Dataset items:
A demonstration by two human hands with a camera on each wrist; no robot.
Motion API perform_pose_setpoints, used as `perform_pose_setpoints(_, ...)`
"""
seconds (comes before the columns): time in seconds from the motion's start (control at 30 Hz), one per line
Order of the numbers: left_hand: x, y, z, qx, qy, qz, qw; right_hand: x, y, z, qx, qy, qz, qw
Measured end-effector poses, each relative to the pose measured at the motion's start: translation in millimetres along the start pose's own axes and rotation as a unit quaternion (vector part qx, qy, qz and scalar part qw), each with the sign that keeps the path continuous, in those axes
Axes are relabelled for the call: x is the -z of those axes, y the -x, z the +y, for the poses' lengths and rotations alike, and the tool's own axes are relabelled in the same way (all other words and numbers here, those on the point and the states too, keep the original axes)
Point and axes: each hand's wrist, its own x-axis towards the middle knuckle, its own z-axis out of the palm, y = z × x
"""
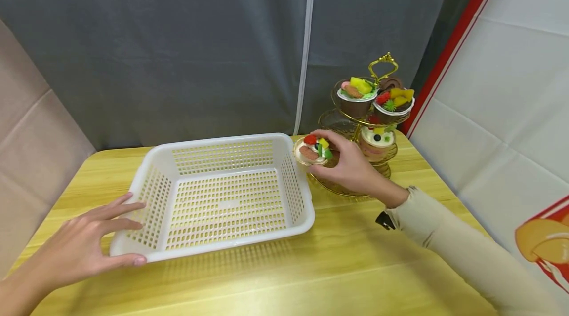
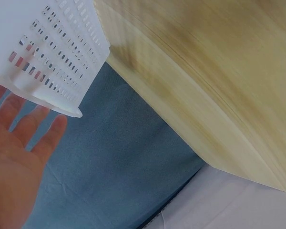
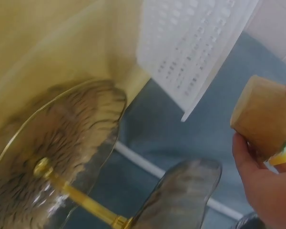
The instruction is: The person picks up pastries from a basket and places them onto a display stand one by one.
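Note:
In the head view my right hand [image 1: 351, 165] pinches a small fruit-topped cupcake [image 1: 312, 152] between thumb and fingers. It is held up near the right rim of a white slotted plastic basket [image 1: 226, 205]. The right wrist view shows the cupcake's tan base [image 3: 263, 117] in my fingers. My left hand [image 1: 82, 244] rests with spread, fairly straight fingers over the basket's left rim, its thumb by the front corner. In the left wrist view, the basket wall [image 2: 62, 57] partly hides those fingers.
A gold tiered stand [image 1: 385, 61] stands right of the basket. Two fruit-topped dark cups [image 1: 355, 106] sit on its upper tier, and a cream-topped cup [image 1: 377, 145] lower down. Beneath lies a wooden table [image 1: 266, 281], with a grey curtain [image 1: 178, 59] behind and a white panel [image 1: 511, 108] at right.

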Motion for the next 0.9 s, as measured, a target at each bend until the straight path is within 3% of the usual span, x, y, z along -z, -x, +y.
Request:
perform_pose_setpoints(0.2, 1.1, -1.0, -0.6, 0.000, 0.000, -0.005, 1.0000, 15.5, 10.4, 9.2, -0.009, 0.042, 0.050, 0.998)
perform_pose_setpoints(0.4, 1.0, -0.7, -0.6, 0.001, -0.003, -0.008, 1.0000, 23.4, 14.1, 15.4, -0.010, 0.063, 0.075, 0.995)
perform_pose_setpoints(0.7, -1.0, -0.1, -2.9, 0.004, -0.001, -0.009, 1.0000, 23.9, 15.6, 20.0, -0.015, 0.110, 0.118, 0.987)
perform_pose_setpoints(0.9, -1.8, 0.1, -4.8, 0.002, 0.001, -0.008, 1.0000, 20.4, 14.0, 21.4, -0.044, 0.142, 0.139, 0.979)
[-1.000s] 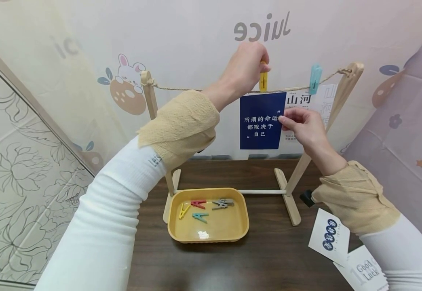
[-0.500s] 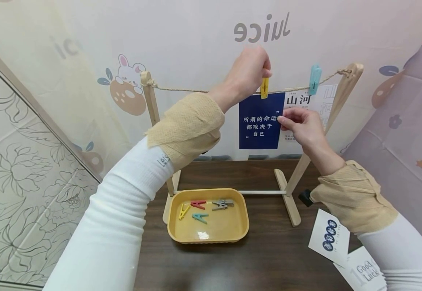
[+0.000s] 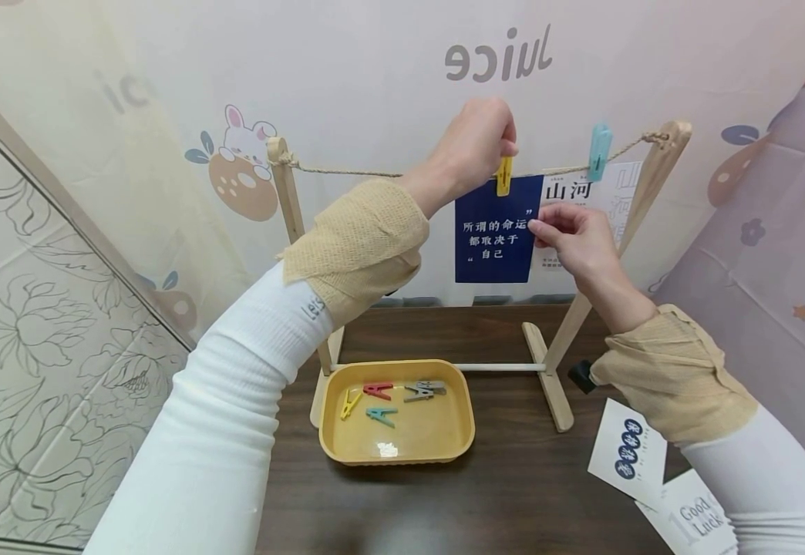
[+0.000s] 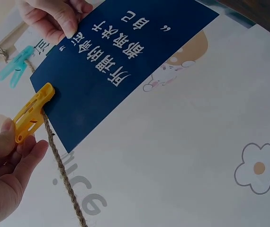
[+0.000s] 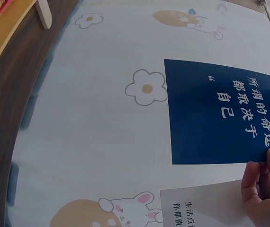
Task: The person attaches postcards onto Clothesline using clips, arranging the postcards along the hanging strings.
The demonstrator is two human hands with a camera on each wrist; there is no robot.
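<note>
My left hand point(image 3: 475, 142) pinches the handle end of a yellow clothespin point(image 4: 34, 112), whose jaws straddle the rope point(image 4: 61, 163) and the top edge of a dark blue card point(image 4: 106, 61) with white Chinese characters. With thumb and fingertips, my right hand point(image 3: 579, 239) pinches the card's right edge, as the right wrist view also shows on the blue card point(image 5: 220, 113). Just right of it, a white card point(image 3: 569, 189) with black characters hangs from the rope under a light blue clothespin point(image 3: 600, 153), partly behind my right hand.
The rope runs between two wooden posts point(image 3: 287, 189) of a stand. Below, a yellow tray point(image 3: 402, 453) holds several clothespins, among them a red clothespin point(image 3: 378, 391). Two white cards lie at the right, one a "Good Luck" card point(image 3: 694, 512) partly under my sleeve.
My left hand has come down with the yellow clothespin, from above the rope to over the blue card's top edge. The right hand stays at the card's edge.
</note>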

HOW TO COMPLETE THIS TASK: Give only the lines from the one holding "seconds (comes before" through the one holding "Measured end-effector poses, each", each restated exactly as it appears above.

WRITTEN RESPONSE:
seconds (comes before the columns): time in seconds from the motion's start (control at 30 Hz), one per line
Order of the numbers: left_hand: x, y, z, qx, qy, qz, qw; right_hand: x, y, z, qx, qy, qz, qw
Measured end-effector poses, each relative to the pose measured at the motion's start: translation in millimetres along the start pose's own axes and rotation as a unit quaternion (vector part qx, qy, qz and scalar part qw), each with the sign that keeps the path continuous, in those axes

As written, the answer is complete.